4 Hymn to Freedom, composed and played by Oscar Peterson, and allegedly dedicated to Martin Luther King Snr. This is from Oscar’s “Night Train” LP recorded in 1962. There is a video version on the web which is best ignored. It was made much more recently and, in my opinion, utterly mangled by the backing group.
3 Fidgety Feet, by Eddie Condon’s Band recorded in 1955. This recording has that loose, relaxed, but essentially together feel that so many British and European bands did not quite emulate for one reason or another (though I happen to think that Humphrey Lyttleton’s band came close) and I suspect that all of those bands named above would applaud this choice, including as it does Wild Bill Davison (cornet), Cutty Catshall (trombone), Edmond Hall (probably my favourite jazz clarinettist), Gene Schroeder (piano), Eddie Condon (guitar), Walter Page (bass) and George Wettling (drums).

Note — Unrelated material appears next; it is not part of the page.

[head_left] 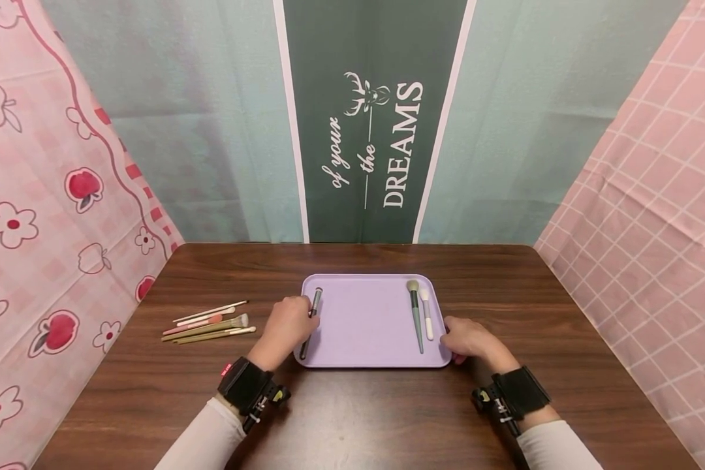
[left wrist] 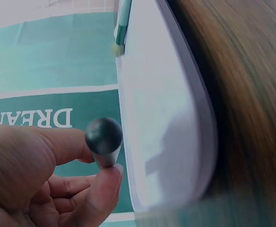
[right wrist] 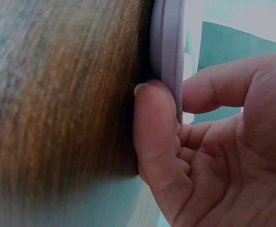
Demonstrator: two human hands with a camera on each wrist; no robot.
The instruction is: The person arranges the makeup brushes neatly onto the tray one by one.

2 Tchaikovsky Violin Concerto in D (op. 35) played by Isaac Stern with the Philadelphia Orchestra conducted byEugene Ormandy. The first movement.
1 Mozart’s Clarinet Concerto – the second movement. See and hear it played here by Sharon Kam with the Czech Philharmonic Orchestra conducted by Manfred Honeck.
Now for the book and the luxury item. I rarely enjoy fiction so the book would be more or less surplus to requirements if I happened to choose (like my daughter, Jennie) a laptop computer as my luxury item. On the other hand, if I avoid anything which might improve my prospects of survival or escape, and choose for recreational purposes only, my book might be something like The Oxford Companion to Art, into which I could dip frequently without ever feeling that I had read it all. My luxury item would be my clarinet, fully serviced and with an indefinite supply of reeds so that I would have the challenge of learning to play it properly – perhaps one day playing along with the records.
All I am supposed to do now is nominate others to choose their five records, one book and one luxury item but I am not going to do that. Instead, I am going to ask for volunteers among my visitors to join in the fun and then comment here to let me know when you have done so.